“Ini karena kejuaraannya untuk kategori Pekan Kreatifitas Mahasiswa Gagasan Tertulis, jadi memang belum ditingkat aplikasi,” kata Wasrif, di Gedung Pusat UGM, Senin, (23/8). Wasrif bersama rekanya Taufan Kurniawan dan Friski Cahya mendapatkan medali emas untuk karya mereka tersebut.
Meski masih gagasan tertulis, Wasrif berharap, pemerintah Indonesia menerapkan ide mereka di daerah perkotaan padat penduduk. Ini lantaran Wasrif menilai beberapa kota besar di Indonesia seperti Surabaya, Jakarta, Semarang rawan banjir. “Peran pemerintah bisa diterapkan dengan memasang pipa pori resapan di saluran drainase dalam jumah massal,” tambah Taufan Kurniawan.
Pipa Pori Resapan yang kemudian disingkat mereka menjadi PPP itu terdiri dari pipa berpori, ijuk, sampah organik, batu kerikil, saringan inlet, serta pipa horizontal atau pelimpas. “Inovasi ini menggabungkan tiga solusi penanggulangan banjir lainnya yakni sumur resapan, lubang resapan biopori, serta pipa komposter resapan,” kata Wasrif.
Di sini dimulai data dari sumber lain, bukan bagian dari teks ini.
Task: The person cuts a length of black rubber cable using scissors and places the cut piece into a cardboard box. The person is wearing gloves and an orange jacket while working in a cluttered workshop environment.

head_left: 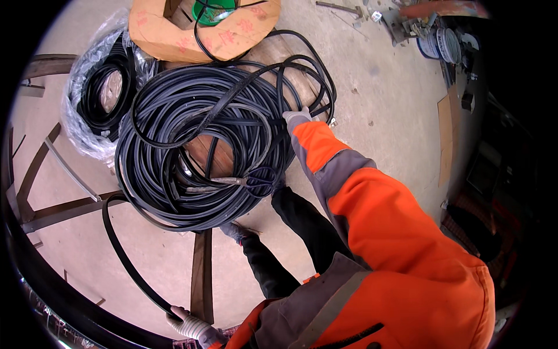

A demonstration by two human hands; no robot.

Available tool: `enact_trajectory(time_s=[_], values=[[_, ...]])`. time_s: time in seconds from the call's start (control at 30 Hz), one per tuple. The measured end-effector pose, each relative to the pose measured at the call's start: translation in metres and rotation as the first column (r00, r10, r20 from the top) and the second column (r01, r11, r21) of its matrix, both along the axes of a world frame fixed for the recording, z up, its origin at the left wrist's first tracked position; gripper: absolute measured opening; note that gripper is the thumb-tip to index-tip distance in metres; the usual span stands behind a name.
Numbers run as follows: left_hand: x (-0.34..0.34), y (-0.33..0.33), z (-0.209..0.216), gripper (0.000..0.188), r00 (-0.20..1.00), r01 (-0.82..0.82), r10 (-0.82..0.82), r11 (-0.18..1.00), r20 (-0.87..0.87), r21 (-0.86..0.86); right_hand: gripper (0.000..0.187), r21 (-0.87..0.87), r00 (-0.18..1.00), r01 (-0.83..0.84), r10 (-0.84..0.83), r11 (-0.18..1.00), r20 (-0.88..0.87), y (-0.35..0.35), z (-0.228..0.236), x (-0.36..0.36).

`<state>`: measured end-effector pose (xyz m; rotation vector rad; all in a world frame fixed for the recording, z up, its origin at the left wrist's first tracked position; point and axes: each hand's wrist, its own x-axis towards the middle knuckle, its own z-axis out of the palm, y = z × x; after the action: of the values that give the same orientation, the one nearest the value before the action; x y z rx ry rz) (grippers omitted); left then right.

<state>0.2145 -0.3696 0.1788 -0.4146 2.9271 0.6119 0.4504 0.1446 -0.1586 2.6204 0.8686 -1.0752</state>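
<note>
A large coil of black rubber strip [174,99] lies in front of me, with loose loops spilling over its far right side. My left hand [189,324], in a pale knitted glove, is closed round the end of a black strip [125,256] that curves down from the coil's left edge. At the right edge of the coil, my gloved right hand [297,116] is closed on a strip among the loops; its fingertips are partly hidden. Scissors [235,181] with dark handles rest on the near part of the coil, closer to my right hand than my left.
Beyond the coil sits a cardboard ring [151,35] with a green tub [210,13] in its opening. A smaller black coil [93,99] in clear plastic wrap [72,125] is at left. Metal frame bars [58,216] spread below it. Flat cardboard [449,134] and spools [447,45] lie right.
</note>
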Motion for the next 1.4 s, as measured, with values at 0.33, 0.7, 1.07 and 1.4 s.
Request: enact_trajectory(time_s=[0.33, 0.7, 1.07, 1.4], values=[[0.002, -0.019, -0.012, 0.041, 0.997, 0.007, -0.001, 0.998, -0.083, 0.067, 0.076, 0.512, 0.893, 0.383, -0.166, 0.769, -0.419, -0.030, 0.138, -0.047], [0.008, 0.010, 0.005, 0.044, 0.998, 0.038, -0.034, 0.995, -0.043, 0.090, 0.048, 0.511, 0.624, 0.439, 0.159, 0.739, -0.765, -0.087, 0.220, -0.187], [0.012, 0.023, 0.016, 0.041, 0.999, 0.042, -0.040, 0.989, -0.015, 0.143, 0.026, 0.563, 0.143, -0.304, 0.621, 0.768, -0.770, -0.279, 0.291, -0.300], [0.014, 0.025, 0.019, 0.042, 0.999, 0.028, -0.025, 0.987, -0.021, 0.156, 0.030, 0.635, 0.232, -0.624, 0.884, 0.455, -0.405, -0.229, 0.230, -0.324]])
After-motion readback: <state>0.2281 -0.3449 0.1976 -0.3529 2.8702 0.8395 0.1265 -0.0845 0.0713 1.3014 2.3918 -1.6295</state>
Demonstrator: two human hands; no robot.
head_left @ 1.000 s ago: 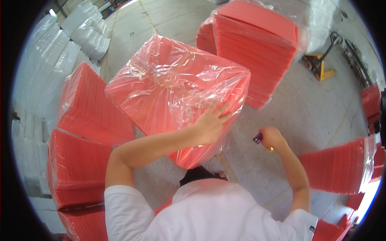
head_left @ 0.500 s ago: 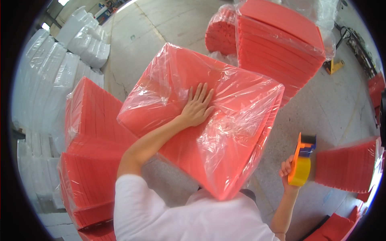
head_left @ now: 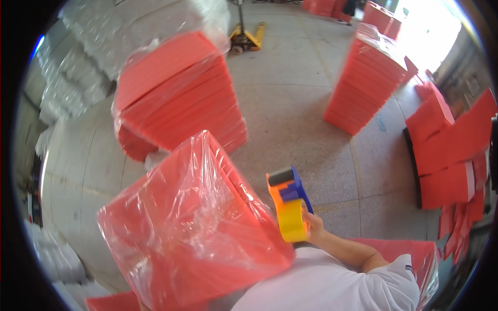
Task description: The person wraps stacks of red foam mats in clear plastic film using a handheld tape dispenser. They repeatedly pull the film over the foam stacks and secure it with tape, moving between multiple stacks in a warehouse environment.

Berbeda dengan pipa resapan lain, mereka menggunakan ijuk tebak, kerikil, dan jaringan pipa yang membuat tanah tetap stabil. “Karena kalau tanah tidak stabil akan membahayakan bangunan di sekitarnya,” katanya.
Agar PPR dapat berfungsi optimal di lapagan, Taufan berharap kerjasama antara pemerintah, akademisi, dan industri.
Untuk kalangan pemerintah, mereka dapat berpartisipasi dalam mensosialisasikan inovasi PPR kepada masyarakat. Akademisi melakukan riset lebih detil untuk mengetahui optimalisme pipa ini. Sementara kalangan industri dapat melakukan produksi massal PPR dengan prototype yang baku.
“Jika ini bisa, maka bisa memberi solusi banjir di perkotaan,” katanya. Harga pembuatan pipa pori tak terlalu mahal. Menurut Taufan, total biaya yang dibutuhkan sebesar Rp 150000.
Dalam PIMNAS XXIII UGM meraih juara umum. Tim UGM memboyong 19 medali dengan rincia 9 emas, 4 perak, dan 6 perunggu.